FIG. 1 is a diagram of the analysis of testis weights of experimental animals.

FIG. 2 is a diagram of serum cholinesterase analysis of Alzheimer's disease mice.

FIG. 3 is a diagram showing the result of serum cholinesterase analysis of diabetic mice.

FIG. 4 is a graph showing statistical analysis of the total number of monocytes in animals on different days before and after administration.

FIG. 5 is a graph of statistical analysis of the percentage of monocytes in animals before and 18 days after dosing.

FIG. 6 is a diagram showing the analysis of the total number of monocytes in experimental animals.

FIG. 7 is a statistical analysis of spleen weights tested.
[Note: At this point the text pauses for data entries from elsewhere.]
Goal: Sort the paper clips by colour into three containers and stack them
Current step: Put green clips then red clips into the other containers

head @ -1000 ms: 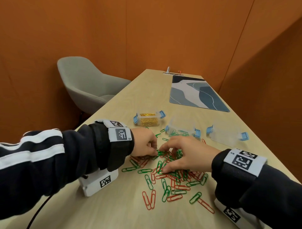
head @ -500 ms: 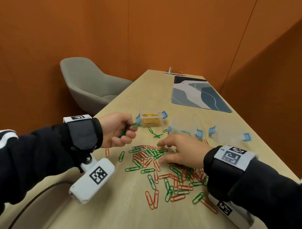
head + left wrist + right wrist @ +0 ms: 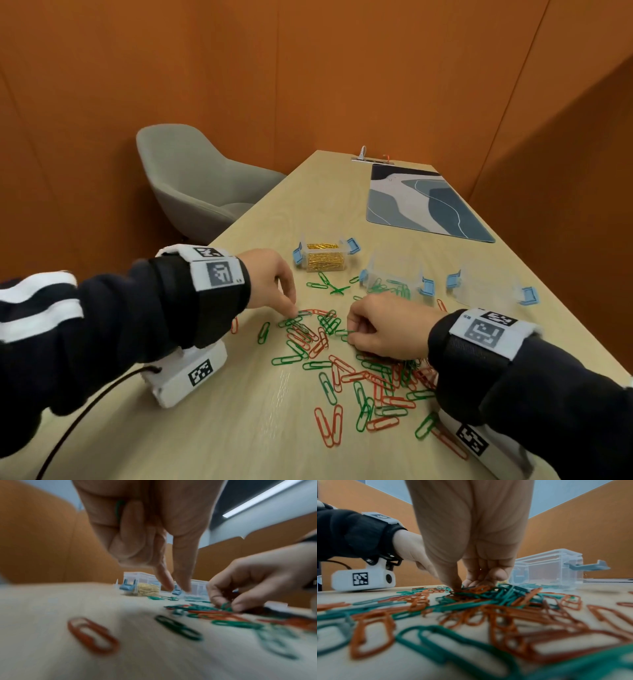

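Note:
A loose pile of red and green paper clips (image 3: pixel 342 363) lies on the wooden table (image 3: pixel 239 428). Behind it stand three clear containers with blue latches: one holds gold clips (image 3: pixel 320 258), the middle one (image 3: pixel 394 279) holds some green clips, and the right one (image 3: pixel 489 286) looks empty. My left hand (image 3: pixel 294 310) reaches its thumb and forefinger down to the pile's left part, while its curled fingers keep a green clip (image 3: pixel 118 509) against the palm. My right hand (image 3: pixel 349 337) pinches green clips (image 3: pixel 226 605) at the pile's middle.
A grey chair (image 3: pixel 191 185) stands past the table's left edge. A blue-grey desk mat (image 3: pixel 424 205) lies at the far right of the table. A few green clips (image 3: pixel 325 284) lie loose in front of the gold container. A black cable (image 3: pixel 68 428) trails off near the front left.
My left hand, raised near the gold container half a second ago with green clips, has dropped back onto the pile. My right hand has curled its fingers and pinched clips.

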A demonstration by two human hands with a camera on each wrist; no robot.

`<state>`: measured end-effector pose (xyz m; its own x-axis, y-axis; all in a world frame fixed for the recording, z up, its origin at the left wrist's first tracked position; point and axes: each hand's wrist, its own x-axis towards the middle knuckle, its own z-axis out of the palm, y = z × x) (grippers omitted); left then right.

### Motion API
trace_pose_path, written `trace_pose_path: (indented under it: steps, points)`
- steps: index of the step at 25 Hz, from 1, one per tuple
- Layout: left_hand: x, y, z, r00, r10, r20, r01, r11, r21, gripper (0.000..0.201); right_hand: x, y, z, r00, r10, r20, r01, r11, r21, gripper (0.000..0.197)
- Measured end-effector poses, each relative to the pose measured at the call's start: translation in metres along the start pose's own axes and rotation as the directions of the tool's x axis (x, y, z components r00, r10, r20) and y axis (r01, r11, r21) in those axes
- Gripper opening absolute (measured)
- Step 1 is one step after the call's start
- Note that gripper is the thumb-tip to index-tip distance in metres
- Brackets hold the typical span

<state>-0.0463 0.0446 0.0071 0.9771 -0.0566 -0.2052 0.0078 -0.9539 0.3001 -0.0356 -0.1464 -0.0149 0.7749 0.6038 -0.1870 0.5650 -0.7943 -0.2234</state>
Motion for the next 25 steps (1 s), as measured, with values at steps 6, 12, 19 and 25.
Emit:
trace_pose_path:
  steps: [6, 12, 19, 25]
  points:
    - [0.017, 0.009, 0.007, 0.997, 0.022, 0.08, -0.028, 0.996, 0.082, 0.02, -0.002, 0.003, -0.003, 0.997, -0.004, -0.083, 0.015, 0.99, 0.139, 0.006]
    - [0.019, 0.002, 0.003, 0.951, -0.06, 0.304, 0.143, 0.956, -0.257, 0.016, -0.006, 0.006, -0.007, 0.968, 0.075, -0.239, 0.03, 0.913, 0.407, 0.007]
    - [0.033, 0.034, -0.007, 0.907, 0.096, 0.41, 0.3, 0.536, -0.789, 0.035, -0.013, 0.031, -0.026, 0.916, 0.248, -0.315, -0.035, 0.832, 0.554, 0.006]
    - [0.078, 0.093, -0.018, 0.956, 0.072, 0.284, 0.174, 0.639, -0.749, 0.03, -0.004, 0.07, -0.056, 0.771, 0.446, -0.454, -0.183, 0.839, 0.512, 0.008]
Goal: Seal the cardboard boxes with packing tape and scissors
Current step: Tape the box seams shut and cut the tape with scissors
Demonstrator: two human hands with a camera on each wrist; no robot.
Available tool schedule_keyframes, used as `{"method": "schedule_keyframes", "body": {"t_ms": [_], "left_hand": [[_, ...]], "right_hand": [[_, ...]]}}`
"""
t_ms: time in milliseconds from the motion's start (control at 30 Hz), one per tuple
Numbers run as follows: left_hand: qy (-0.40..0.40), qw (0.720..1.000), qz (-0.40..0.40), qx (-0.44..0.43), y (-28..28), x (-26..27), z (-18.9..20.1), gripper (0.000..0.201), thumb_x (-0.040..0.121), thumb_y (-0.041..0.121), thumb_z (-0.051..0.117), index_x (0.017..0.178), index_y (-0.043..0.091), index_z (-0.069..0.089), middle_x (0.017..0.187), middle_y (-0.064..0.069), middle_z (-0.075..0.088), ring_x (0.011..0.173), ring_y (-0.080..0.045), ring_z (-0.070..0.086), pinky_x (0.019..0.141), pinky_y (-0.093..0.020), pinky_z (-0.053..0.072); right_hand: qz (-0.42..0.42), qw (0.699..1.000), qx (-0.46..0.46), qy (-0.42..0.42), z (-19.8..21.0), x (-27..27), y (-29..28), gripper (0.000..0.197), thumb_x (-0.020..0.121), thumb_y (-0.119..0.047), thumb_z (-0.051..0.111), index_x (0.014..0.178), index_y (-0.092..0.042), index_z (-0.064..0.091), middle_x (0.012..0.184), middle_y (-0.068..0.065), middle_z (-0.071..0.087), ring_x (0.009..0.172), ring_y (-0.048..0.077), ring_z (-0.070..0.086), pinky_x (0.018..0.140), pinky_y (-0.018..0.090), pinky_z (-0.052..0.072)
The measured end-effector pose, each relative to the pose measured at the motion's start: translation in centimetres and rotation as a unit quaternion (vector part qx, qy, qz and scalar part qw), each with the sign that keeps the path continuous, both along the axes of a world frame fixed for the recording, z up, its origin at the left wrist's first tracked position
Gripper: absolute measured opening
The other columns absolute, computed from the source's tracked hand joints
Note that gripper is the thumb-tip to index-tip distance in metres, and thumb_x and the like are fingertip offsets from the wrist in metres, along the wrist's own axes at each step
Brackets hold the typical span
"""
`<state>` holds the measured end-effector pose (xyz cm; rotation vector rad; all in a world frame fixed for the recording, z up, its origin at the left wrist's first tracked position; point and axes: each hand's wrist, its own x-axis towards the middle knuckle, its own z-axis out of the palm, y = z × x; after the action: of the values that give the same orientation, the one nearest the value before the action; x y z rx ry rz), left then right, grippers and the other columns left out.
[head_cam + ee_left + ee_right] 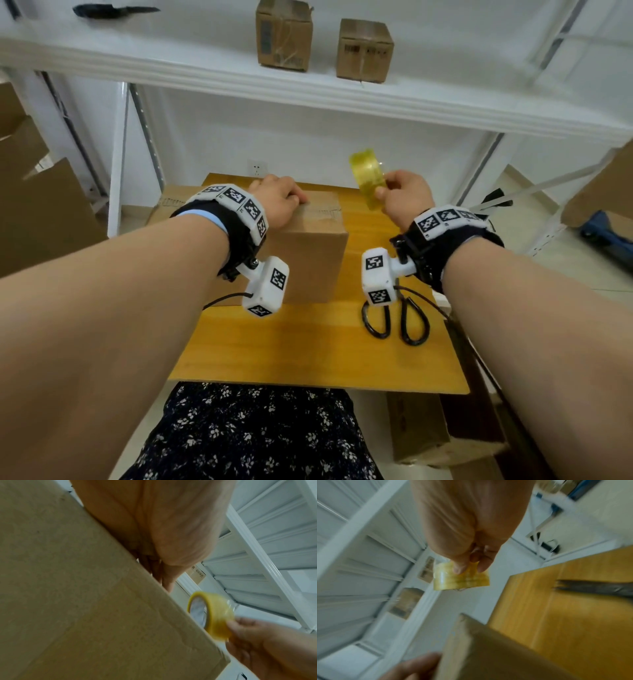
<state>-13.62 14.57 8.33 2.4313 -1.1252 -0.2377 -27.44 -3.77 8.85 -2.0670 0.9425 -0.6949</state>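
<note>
A brown cardboard box (308, 253) stands on the wooden table (308, 349), its top flaps closed along a seam. My left hand (277, 202) rests on the box top near the seam; how its fingers lie on the far side is hidden. My right hand (400, 198) pinches a yellowish roll of packing tape (368, 178) in the air, just right of the box and above the table. The same tape roll (212, 616) shows in the left wrist view beside the box (85, 601). Black-handled scissors (397, 322) lie on the table under my right wrist.
A white shelf (308, 92) overhangs the table's far end and carries two small cardboard boxes (284, 34) (364, 49). Flattened cardboard (37, 192) leans at the left. Another box (428, 428) sits on the floor under the table's right side.
</note>
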Motion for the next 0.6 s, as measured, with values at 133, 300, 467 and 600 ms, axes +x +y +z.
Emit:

FIG. 8 is an analysis of H-E staining for treatment with a low immunity model [ FIG. A is a picture of H-E staining (4X 10 fold, 100 μm); and B, analyzing the percentage of spleen red marrow of the experimental animals).

Detailed Description

In order to more concisely and clearly demonstrate technical solutions, objects and advantages of the present invention, the following detailed description of the present invention is provided with reference to specific embodiments and accompanying drawings.